Nick demonstrating how TPro drills can be performed

 

 

 

 

 

 

 

 

 

 

 

 

 

 

 

 

Essentially, Matt uses the GravityFit TPro to train a simple movement pattern that, once mastered, all but eliminate the typical problems normally associated with chipping and pitching.

“When (golfers) learn to turn using their thoracic spine and keep their arms in front of their body, it has a dramatic effect on how they deliver the club to the ball,” Matt says. “They are now able to maintain width or radius on either side of the ball, shallow out the club, and engage the bounce (sole) of the wedge to interact with the turf effectively, which is a key trait of all excellent wedge players. Doing this greatly increases their margin for error from a strike perspective and produces a far more consistent outcome in terms of loft, trajectory and distance control.”
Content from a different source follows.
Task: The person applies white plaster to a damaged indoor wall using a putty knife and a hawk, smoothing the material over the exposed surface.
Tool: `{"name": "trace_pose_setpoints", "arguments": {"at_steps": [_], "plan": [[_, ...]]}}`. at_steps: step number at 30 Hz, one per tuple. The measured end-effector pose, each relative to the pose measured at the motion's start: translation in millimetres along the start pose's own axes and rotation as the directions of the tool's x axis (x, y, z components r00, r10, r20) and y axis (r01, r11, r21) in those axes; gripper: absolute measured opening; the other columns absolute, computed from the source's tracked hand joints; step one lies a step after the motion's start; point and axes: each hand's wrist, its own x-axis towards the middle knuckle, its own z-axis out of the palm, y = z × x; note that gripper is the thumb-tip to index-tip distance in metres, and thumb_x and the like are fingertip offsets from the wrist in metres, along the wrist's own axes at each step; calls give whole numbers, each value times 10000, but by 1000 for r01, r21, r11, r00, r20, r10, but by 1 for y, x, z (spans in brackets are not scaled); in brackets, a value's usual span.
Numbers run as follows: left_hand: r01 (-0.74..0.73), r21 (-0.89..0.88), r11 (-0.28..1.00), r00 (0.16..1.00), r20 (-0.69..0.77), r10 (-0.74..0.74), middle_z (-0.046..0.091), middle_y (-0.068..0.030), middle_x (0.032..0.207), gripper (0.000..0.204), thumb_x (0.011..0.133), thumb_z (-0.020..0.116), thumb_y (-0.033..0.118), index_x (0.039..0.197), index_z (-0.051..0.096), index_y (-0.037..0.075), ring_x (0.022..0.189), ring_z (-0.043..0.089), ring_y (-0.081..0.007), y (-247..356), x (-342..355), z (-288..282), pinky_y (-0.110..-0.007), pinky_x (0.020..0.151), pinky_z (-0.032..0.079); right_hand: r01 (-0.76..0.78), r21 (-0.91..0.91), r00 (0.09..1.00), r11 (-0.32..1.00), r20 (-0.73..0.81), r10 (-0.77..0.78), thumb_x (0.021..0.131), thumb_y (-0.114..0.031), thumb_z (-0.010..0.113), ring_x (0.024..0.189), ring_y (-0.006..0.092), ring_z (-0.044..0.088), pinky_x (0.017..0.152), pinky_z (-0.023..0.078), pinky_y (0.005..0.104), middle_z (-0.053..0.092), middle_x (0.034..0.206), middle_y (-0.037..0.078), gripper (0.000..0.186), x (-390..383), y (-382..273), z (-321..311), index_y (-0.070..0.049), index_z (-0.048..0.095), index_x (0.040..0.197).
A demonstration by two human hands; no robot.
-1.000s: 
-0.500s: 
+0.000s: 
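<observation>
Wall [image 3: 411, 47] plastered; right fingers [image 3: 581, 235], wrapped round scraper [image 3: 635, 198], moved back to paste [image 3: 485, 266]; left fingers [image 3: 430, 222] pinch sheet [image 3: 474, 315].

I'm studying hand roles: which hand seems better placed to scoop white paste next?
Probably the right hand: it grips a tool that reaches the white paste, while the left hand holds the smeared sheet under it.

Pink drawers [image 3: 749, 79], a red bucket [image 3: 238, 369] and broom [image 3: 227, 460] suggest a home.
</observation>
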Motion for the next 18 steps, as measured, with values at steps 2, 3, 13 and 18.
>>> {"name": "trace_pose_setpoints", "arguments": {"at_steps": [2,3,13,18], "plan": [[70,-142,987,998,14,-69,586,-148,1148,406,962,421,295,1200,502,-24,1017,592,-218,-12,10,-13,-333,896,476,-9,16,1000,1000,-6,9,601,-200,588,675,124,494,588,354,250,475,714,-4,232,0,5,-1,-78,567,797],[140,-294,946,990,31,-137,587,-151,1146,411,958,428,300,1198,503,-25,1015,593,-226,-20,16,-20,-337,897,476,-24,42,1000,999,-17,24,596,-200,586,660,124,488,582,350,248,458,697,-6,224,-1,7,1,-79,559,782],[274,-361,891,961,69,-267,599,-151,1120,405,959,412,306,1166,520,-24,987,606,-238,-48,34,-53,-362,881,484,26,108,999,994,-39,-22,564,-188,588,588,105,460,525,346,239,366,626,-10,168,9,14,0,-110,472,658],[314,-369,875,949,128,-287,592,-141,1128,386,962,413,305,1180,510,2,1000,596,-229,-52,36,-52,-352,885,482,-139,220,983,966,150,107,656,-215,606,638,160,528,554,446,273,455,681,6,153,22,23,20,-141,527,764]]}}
Here is Matt’s 5-step process that you can follow with the TPro:

  1. Push handles out in front of your body, keeping slight bend in elbow.
  2. Stretch tall. Feel the green spikes in your middle/upper back and your shoulder blades on the paddles.
  3. Hinge forward into posture for pitching or chipping (the shorter the shot, narrower the stance.).
  4. Slowly turn chest into backswing, keep arms out in front of body, and maintain pressure on the spikes and paddles.
  5. Turn through to finish position using normal tempo, maintaining same pressure on the TPro and keeping arms in front of your body.

In summary, using the TPro and Matt’s drill can help you train a simple movement pattern that can give you far more control over the strike, trajectory and distance of your chips and pitches.